• [Data to use]

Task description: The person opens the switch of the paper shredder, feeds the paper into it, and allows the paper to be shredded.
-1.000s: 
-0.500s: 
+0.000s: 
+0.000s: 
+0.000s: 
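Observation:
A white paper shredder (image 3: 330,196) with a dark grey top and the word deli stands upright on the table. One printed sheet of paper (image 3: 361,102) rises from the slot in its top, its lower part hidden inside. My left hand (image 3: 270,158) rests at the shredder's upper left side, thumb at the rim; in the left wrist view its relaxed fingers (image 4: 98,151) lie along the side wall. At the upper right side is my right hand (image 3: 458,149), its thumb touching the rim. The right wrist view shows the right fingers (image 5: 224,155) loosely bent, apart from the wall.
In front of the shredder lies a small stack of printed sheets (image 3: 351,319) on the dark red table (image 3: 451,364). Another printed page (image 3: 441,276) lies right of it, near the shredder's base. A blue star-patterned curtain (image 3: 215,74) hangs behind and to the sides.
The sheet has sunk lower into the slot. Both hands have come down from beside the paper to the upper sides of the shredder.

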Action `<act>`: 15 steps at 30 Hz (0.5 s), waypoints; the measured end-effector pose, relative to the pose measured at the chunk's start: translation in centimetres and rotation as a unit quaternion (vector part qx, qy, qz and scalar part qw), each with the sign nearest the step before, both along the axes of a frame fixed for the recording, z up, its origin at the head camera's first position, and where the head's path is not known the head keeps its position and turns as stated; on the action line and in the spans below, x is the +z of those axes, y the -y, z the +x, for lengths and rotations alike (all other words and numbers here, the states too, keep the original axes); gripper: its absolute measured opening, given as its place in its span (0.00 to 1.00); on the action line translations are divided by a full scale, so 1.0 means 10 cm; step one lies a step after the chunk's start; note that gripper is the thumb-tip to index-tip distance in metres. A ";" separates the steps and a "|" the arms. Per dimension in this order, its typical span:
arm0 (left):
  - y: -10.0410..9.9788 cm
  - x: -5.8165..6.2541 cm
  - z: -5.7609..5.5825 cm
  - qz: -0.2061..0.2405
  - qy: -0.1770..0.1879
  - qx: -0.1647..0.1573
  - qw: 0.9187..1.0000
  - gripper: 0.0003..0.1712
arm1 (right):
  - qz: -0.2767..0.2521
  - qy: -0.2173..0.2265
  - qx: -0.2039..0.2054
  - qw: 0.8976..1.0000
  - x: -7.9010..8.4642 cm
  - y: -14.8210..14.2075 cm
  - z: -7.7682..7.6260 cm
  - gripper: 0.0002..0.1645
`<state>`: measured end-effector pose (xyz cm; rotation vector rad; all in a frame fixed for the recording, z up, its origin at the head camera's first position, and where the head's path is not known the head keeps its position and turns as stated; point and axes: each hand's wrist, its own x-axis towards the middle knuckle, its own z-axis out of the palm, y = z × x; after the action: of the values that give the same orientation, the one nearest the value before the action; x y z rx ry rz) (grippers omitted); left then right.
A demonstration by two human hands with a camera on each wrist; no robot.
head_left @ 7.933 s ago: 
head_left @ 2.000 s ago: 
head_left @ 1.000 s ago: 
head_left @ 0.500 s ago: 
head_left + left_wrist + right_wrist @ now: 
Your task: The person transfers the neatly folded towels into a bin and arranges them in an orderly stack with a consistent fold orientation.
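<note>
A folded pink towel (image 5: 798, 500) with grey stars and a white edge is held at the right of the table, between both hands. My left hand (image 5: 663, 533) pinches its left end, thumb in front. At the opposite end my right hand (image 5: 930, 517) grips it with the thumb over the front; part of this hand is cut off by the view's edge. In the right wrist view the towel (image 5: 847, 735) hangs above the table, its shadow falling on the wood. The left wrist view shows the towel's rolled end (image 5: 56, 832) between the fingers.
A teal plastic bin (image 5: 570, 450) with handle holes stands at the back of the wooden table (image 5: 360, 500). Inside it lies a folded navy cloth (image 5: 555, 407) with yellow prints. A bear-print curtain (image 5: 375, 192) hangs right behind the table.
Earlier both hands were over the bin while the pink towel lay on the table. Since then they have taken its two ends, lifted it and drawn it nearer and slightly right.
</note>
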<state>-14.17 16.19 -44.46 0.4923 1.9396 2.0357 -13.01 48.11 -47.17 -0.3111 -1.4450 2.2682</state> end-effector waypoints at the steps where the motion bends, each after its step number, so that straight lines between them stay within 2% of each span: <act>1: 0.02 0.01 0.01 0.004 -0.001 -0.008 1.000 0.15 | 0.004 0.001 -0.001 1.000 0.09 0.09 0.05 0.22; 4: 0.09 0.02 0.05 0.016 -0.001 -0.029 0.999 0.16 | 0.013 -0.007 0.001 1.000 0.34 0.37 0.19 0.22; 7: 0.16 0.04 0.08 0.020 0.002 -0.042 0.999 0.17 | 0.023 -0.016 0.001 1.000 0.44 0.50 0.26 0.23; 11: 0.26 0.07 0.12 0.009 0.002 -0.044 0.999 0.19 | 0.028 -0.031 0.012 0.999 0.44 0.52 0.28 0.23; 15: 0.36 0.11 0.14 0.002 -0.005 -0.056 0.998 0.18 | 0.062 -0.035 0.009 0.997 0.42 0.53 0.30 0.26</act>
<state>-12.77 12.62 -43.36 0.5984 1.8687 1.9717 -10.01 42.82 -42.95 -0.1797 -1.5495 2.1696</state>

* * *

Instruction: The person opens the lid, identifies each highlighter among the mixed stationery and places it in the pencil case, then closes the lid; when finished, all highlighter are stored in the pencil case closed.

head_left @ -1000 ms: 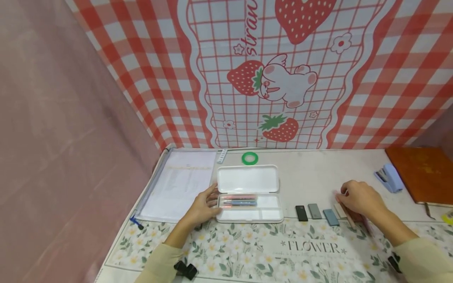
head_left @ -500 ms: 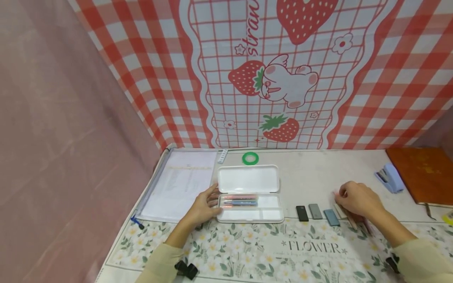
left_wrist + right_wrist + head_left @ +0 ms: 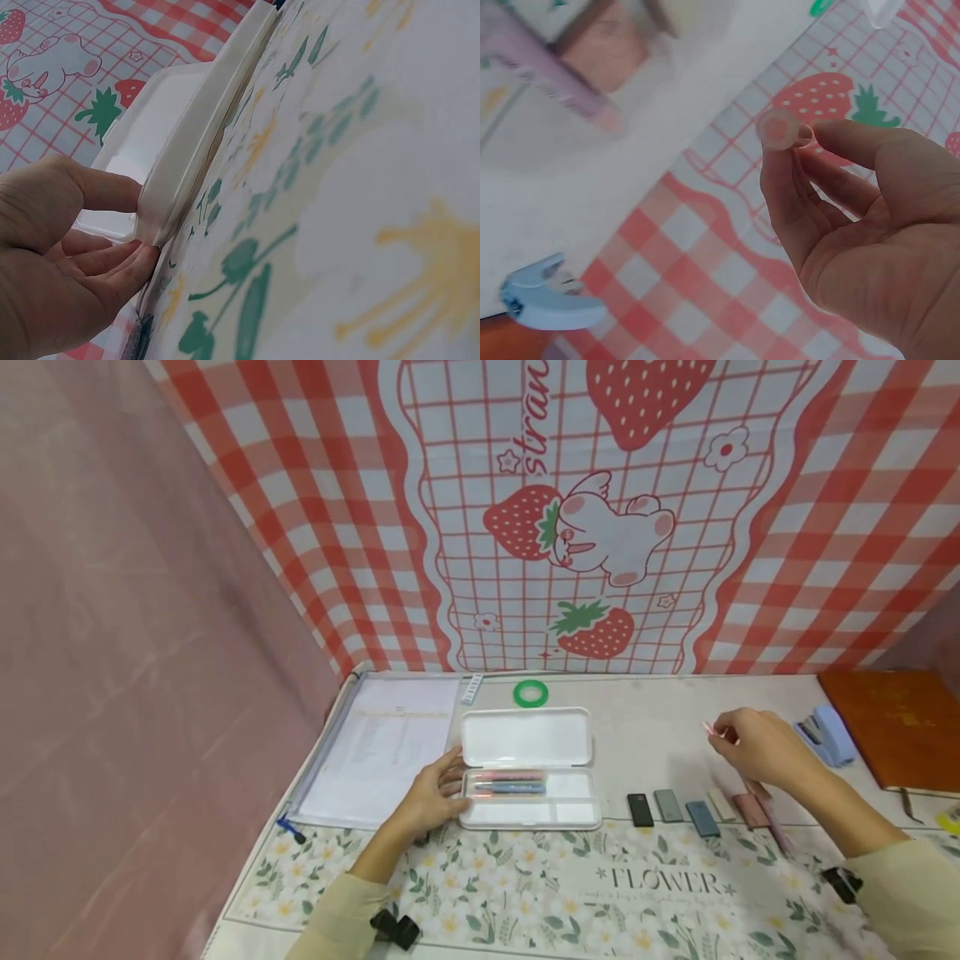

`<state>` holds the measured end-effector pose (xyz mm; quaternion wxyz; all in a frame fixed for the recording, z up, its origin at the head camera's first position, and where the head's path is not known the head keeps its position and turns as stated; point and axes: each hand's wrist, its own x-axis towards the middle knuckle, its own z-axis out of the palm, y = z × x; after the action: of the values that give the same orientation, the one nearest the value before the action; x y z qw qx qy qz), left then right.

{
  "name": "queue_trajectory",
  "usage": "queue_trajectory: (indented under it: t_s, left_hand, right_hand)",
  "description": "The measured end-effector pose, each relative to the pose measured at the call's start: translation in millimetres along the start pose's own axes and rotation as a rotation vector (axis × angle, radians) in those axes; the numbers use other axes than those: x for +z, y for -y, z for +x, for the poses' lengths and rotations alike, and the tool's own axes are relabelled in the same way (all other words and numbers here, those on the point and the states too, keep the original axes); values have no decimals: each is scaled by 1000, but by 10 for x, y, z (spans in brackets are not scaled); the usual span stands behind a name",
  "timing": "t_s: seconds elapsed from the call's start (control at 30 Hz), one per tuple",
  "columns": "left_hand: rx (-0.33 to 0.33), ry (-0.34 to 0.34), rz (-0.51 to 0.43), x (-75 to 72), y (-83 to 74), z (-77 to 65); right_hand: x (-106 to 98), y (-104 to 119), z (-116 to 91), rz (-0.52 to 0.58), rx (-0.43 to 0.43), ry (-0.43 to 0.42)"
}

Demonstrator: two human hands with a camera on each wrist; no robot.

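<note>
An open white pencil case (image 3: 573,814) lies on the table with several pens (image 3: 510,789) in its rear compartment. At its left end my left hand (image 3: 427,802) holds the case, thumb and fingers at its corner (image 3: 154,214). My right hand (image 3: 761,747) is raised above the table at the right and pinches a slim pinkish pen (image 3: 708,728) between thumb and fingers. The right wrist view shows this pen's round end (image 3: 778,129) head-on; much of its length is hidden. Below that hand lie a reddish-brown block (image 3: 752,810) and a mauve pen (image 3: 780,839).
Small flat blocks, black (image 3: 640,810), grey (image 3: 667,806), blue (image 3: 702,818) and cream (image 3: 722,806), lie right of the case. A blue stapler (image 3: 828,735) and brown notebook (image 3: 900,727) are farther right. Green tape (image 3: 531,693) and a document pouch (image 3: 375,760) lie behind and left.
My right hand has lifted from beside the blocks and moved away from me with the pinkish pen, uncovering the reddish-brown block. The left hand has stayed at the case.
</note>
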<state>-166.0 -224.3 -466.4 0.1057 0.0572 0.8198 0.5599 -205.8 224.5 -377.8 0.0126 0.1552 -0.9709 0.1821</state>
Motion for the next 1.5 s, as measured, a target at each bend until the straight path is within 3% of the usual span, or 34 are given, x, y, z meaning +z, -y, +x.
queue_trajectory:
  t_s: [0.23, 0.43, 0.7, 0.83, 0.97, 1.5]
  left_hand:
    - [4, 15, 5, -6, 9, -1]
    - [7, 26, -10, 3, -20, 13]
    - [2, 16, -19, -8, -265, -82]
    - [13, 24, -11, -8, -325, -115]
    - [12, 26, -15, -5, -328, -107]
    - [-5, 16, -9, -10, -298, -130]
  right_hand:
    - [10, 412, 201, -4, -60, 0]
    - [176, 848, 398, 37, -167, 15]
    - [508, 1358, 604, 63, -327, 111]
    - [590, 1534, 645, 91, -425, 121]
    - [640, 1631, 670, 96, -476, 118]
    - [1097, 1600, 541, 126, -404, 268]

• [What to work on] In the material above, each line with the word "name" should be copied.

• [Output]
  "name": "queue_trajectory",
  "description": "The measured end-effector pose, each relative to the pose measured at the call's start: translation in millimetres along the start pose's own axes and rotation as a rotation vector (axis × angle, radians) in those axes; the numbers use other axes than those: x for +z, y for -y, z for +x, for the poses' lengths and rotations alike, and the tool's own axes are relabelled in the same way (all other words and numbers here, those on the point and the states too, keep the original axes); values have no decimals: each is scaled by 1000, but by 10 for x, y, z (spans in brackets are not scaled); the usual span stands behind a name",

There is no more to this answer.